Most of us walk to the neighborhood go-to when we have pants that need hemming or a dress that requires tailoring; we don’t think to bring a rug or a pillow. But we should! “They have artistry in textiles, not just clothes,” says Jane. Here are four projects she says you’ll save big on by taking them to the seamstress down the block:
A Custom Runner
Made-to-order rugs for angled hallways can cost an arm and a leg, but Jane figured out how to fake the high-end look. “By purchasing two longer rugs and connecting them at the right angles, you can create a customized hallway runner,” she explains. She recommends buying textiles that are 13 feet or longer and cutting them at home first to ensure they’ll fit the space correctly.

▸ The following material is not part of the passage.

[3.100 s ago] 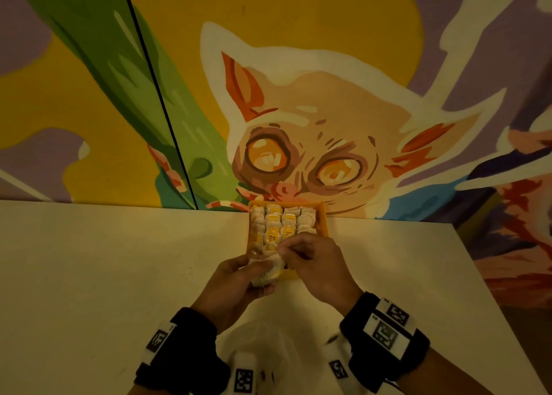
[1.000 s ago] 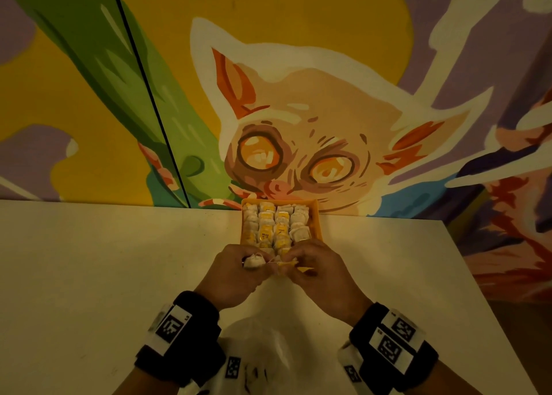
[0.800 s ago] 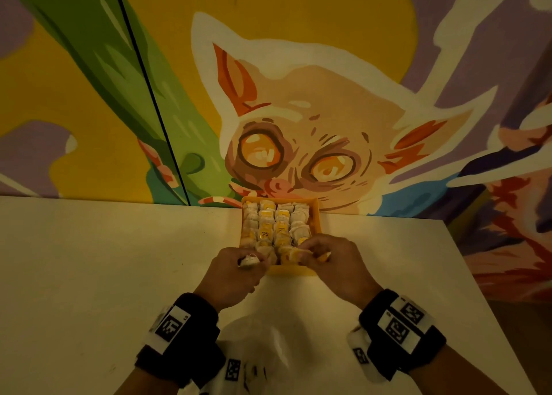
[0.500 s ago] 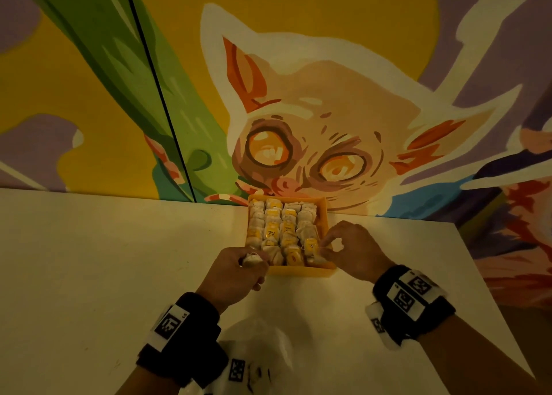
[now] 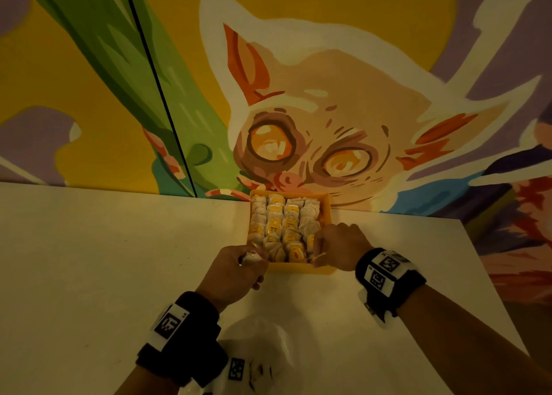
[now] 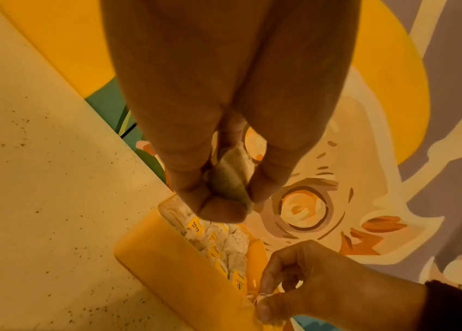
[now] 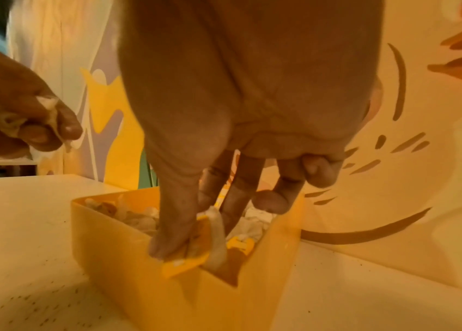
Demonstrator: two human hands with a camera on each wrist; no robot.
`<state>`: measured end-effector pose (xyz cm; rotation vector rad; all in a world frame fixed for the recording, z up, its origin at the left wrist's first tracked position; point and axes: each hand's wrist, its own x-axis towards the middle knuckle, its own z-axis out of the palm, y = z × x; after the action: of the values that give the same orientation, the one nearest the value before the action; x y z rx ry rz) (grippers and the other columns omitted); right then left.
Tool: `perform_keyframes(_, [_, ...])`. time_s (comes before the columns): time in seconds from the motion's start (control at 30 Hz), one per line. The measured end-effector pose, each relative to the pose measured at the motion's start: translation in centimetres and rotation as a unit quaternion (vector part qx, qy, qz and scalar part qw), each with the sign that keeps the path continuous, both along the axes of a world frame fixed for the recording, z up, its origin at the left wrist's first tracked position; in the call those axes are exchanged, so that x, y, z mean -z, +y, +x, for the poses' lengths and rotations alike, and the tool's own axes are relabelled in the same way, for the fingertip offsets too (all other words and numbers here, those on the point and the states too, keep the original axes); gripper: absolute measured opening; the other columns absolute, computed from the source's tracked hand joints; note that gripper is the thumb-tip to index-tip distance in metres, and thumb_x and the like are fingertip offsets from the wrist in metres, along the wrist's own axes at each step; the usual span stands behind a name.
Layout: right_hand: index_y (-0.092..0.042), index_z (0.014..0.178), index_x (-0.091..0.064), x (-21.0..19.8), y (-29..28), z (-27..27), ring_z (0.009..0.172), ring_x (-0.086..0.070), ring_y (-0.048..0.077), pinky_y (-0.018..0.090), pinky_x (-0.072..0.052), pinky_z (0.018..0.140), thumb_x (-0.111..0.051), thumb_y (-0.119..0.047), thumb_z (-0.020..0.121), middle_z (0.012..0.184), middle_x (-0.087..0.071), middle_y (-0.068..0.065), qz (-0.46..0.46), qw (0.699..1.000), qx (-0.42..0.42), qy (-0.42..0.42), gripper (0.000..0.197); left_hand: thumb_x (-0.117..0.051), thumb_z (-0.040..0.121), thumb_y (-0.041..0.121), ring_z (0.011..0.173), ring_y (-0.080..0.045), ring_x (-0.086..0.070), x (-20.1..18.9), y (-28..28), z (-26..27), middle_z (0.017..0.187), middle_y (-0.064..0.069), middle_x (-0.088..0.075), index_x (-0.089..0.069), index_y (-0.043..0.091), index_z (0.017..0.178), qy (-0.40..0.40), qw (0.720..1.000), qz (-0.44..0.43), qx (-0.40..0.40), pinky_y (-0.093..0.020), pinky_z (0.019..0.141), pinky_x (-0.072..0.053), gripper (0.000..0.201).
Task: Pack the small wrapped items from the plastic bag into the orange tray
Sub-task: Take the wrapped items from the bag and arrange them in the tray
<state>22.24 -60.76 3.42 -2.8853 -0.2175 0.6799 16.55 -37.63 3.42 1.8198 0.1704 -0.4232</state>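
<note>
The orange tray (image 5: 298, 268) stands against the wall, packed with rows of small tea bags (image 5: 283, 224) with yellow tags. My left hand (image 5: 254, 258) hovers at the tray's near left corner and grips one pale tea bag (image 6: 231, 177) between thumb and fingers. My right hand (image 5: 316, 251) reaches into the tray's near right corner; its thumb and fingers pinch a tea bag with a yellow tag (image 7: 207, 241) just inside the front wall (image 7: 139, 257). The plastic bag (image 5: 257, 352) lies crumpled on the table between my wrists.
The pale table (image 5: 104, 260) runs wide to the left; its right edge (image 5: 493, 275) lies close beyond my right wrist. A painted mural wall (image 5: 298, 95) rises directly behind the tray.
My hands have separated. The right hand moved right and forward with a tea bag into the tray's near right corner. The left hand stayed at the near left corner, still holding its bag.
</note>
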Motion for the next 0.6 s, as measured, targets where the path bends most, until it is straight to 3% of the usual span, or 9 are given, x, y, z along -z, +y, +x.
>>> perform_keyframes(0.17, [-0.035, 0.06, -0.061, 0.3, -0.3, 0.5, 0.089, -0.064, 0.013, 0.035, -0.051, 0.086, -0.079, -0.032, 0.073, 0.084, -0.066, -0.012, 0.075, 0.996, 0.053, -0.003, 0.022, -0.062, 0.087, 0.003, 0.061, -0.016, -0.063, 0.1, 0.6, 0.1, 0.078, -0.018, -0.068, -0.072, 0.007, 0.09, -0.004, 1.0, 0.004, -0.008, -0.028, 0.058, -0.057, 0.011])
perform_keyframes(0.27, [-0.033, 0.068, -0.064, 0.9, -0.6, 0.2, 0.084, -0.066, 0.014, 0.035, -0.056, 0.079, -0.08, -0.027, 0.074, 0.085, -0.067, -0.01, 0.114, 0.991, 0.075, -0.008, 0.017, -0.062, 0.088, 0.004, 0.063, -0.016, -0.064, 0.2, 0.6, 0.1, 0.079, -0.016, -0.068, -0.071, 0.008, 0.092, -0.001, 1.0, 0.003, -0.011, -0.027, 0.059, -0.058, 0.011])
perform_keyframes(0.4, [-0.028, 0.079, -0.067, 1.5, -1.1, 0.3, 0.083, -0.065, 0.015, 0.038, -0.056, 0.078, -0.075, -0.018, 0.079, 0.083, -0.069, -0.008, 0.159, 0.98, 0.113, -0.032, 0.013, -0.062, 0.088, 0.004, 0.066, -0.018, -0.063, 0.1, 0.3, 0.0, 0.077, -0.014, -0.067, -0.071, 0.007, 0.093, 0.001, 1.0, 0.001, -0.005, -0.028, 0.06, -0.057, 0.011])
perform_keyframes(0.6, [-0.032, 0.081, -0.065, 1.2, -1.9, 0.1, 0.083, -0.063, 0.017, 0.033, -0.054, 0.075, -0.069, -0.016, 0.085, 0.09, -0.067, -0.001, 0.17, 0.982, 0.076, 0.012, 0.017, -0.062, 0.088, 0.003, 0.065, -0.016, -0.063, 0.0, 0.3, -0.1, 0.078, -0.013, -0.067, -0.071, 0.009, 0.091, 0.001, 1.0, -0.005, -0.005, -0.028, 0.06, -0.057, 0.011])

“My curtain height is never determined by the panel size, it’s determined by the ceiling,” says the designer. She likes to install the rod as close to it as possible to maximize a room’s height. Instead of spending thousands on custom, perfect-fitting window treatments, she purchases ready-made alternatives (her favorite source is Amazon) and tweaks them as needed. “Curtains seem to either be very short or extremely long, which is never a problem if you have a relationship with your local dry cleaner, which can help you adjust them for your space.”
Monogrammed items are a signature of high-end hotels and spas, but they don’t need to cost a fortune. Jane asks her dry cleaner to stitch embroidery onto regular bath towels, pillowcases, and robes, saving her a ton (especially when she’s dealing with a big house with multiple bedrooms and bathrooms). “It’s a small but effective statement that lets people know they are important, considered, and welcome,” she notes.
Plumbing pipes under the bathroom sink aren’t the first thing you want to look at in the morning. Jane has a clever solution, no renovation required: “I’ve learned to stitch Velcro to the top of a piece of fabric to hide those fixtures,” she says. “This way, you have the ability to wash and launder the curtain.” She takes any drapes she likes to the dry cleaner and has the tailor sew them to the right height and length, then adds the fasteners. Luxurious bespoke details are within reach after all—in fact, they’re right around the corner.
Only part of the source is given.